Cybersecurity spending on connected medical devices by healthcare providers and OEMs will reach $5.5 billion this year, but "only $390 million" of that will be earmarked for securing medical devices, said ABI Research in a news release Monday. "Healthcare stakeholders have to understand that there is a new hostile environment that will emerge around networked medical devices and that threat actors have multiple levels of skills and diverging motivations for attacking the medical IoT," said Research Director Michela Menting. While the U.S. is the only country "putting significant energies" into this area, ABI said awareness is increasing and global spending will triple by 2021.
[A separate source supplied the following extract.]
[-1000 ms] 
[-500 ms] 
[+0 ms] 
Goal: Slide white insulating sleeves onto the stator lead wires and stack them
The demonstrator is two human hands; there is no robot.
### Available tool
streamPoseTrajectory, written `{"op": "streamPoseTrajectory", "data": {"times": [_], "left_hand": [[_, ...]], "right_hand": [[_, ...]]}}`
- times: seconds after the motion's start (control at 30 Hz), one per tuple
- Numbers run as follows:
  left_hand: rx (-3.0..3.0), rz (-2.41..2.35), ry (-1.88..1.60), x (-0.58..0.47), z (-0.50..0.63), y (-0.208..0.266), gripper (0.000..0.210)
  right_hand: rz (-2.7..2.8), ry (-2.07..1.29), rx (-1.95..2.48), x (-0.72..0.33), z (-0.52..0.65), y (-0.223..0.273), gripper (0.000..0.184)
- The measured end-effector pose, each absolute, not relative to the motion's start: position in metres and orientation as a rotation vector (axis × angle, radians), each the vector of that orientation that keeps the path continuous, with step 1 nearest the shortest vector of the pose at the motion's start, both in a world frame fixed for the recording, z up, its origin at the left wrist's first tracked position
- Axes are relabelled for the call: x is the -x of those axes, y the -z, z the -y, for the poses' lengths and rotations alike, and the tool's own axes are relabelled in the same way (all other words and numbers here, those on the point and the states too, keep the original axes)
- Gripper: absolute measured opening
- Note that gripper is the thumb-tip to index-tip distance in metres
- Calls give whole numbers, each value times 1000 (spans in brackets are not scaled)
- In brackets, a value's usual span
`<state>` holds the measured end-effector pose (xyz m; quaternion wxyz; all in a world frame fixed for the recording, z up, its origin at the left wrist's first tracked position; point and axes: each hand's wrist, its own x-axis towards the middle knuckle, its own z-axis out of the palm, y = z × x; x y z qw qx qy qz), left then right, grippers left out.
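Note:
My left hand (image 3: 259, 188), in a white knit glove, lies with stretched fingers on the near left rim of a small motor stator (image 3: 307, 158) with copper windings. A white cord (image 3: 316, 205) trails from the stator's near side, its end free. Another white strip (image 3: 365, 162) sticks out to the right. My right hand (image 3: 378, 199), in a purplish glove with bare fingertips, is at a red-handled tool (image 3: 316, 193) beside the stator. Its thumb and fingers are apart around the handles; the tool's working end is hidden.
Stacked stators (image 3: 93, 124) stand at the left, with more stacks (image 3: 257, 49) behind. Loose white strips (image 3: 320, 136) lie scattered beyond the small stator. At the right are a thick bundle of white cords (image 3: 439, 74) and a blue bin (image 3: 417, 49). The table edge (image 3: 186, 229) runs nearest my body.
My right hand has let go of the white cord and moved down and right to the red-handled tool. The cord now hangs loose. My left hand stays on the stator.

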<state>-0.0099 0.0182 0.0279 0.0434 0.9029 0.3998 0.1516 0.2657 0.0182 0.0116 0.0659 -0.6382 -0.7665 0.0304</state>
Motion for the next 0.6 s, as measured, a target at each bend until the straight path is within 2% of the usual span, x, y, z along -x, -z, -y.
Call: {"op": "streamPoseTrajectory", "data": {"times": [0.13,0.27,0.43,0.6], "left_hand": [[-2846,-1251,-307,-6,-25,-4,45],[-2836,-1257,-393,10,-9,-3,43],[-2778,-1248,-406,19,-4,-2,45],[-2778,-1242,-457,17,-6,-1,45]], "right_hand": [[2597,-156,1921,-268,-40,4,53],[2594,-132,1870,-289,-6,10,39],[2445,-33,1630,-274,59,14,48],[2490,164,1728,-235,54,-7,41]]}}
Two out of three people encountered a tech support scam over the past year, found a Microsoft global survey summarized in a National Cyber Security Alliance blog post Monday. Courtney Gregoire, senior attorney in Microsoft's digital crimes unit, wrote that one in five consumers surveyed either downloaded software, visited a scam website, provided remote access to a computer or handed over credit card or other payment data -- and one in 10 lost money. She said consumers have lost hundreds of millions of dollars from such scams but often are "embarrassed or scared" to report them. The survey, conducted during the summer, included respondents from Australia, Brazil, Canada, China, Denmark, France, Germany, India, Singapore, South Africa, the UK and U.S. Fraudsters typically have called older people to say their computers have been infected and try to sell them unnecessary tech support, Gregoire said, but scammers are now using "pop-ups, unsolicited email and scam websites" and luring younger people. The FTC recently filed a complaint against a multinational tech support company based in Missouri (see 1610120057).
Increasing the transparency of data collection, sharing use and retention; ensuring that information flow and use are in line with privacy principles; and reducing privacy risks of algorithms are three main areas of focus in a Monday call for research papers by Feb. 24 from the Future of Privacy Forum, International Association of Privacy Professionals and Washington & Lee University School of Law. The expanded collection and use of data can provide societal benefits like identifying discrimination and bias and has risks such as breaches, the groups said in a two-page summary. Policy advocates and technical experts are divided over "how privacy priorities should be managed in relation to other values," the groups said. The summary provides explanations and pertinent questions for each of the focus areas.